- [Task description]
Once you have read the listing, print all of it word for word.

- [Available data]
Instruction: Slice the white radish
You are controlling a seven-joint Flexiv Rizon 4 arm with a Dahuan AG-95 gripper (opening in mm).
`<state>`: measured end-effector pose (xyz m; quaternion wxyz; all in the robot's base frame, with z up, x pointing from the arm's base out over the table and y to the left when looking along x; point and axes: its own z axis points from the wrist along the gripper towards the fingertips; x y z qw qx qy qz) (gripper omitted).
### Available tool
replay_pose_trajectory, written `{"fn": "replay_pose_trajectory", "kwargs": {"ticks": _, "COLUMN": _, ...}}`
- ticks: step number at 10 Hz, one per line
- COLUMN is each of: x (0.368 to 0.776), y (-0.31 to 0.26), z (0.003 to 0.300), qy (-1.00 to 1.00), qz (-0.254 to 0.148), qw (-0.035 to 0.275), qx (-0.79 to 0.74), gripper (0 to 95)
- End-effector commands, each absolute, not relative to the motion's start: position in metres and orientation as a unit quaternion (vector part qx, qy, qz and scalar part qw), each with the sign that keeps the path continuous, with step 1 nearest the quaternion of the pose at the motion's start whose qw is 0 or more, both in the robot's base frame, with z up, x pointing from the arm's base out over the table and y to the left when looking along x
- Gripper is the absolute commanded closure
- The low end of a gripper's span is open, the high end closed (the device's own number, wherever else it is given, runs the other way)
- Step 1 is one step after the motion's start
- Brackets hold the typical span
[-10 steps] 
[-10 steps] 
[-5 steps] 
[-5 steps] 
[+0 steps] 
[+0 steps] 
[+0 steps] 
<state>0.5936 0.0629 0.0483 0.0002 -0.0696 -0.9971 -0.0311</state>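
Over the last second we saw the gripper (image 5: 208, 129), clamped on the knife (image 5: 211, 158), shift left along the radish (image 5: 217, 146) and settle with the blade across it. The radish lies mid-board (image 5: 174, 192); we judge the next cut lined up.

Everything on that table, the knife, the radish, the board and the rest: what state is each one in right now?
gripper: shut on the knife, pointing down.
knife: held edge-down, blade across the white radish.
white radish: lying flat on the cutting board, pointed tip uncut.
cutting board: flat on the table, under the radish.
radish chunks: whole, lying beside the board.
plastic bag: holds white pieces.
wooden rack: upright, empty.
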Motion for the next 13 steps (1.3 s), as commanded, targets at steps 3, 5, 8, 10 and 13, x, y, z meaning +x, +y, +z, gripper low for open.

- [Answer box]
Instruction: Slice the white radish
You are controlling a seven-joint Flexiv Rizon 4 arm with a Dahuan AG-95 gripper (opening in mm).
`<state>`: measured end-effector pose (xyz m; quaternion wxyz; all in the robot's base frame, with z up, x pointing from the arm's base out over the table and y to the left when looking along x; point and axes: its own z axis points from the wrist along the gripper towards the fingertips; x y z qw qx qy qz) (gripper omitted).
### Available tool
replay_pose_trajectory, written `{"fn": "replay_pose_trajectory", "kwargs": {"ticks": _, "COLUMN": _, ...}}`
- ticks: step number at 10 Hz, one per line
- COLUMN is each of: x (0.368 to 0.776), y (-0.31 to 0.26), z (0.003 to 0.300), qy (-1.00 to 1.00), qz (-0.254 to 0.148), qw (-0.035 to 0.275), qx (-0.79 to 0.74), gripper (0 to 95)
- End-effector commands, each absolute, not relative to the motion's start: position in metres and orientation as a unit quaternion (vector part qx, qy, qz and scalar part qw), each with the sign that keeps the path continuous, with step 1 nearest the quaternion of the pose at the motion's start whose qw is 0 or more, both in the robot's base frame, with z up, x pointing from the arm's base out over the table and y to the left when looking along x
- Gripper is the absolute commanded closure
- The low end of a gripper's span is open, the high end closed (the device's own number, wherever else it is given, runs the other way)
- Step 1 is one step after the motion's start
- Brackets hold the typical span
[-10 steps] 
[-10 steps] 
[-5 steps] 
[-5 steps] 
[+0 steps] 
[+0 steps] 
[+0 steps] 
<state>0.5936 0.0629 0.0483 0.0002 -0.0696 -0.9971 -0.0311</state>
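Over the last second we saw the gripper (image 5: 208, 129), clamped on the knife (image 5: 211, 158), shift left along the radish (image 5: 217, 146) and settle with the blade across it. The radish lies mid-board (image 5: 174, 192); we judge the next cut lined up.

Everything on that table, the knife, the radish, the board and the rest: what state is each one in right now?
gripper: shut on the knife, pointing down.
knife: held edge-down, blade across the white radish.
white radish: lying flat on the cutting board, pointed tip uncut.
cutting board: flat on the table, under the radish.
radish chunks: whole, lying beside the board.
plastic bag: holds white pieces.
wooden rack: upright, empty.
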Motion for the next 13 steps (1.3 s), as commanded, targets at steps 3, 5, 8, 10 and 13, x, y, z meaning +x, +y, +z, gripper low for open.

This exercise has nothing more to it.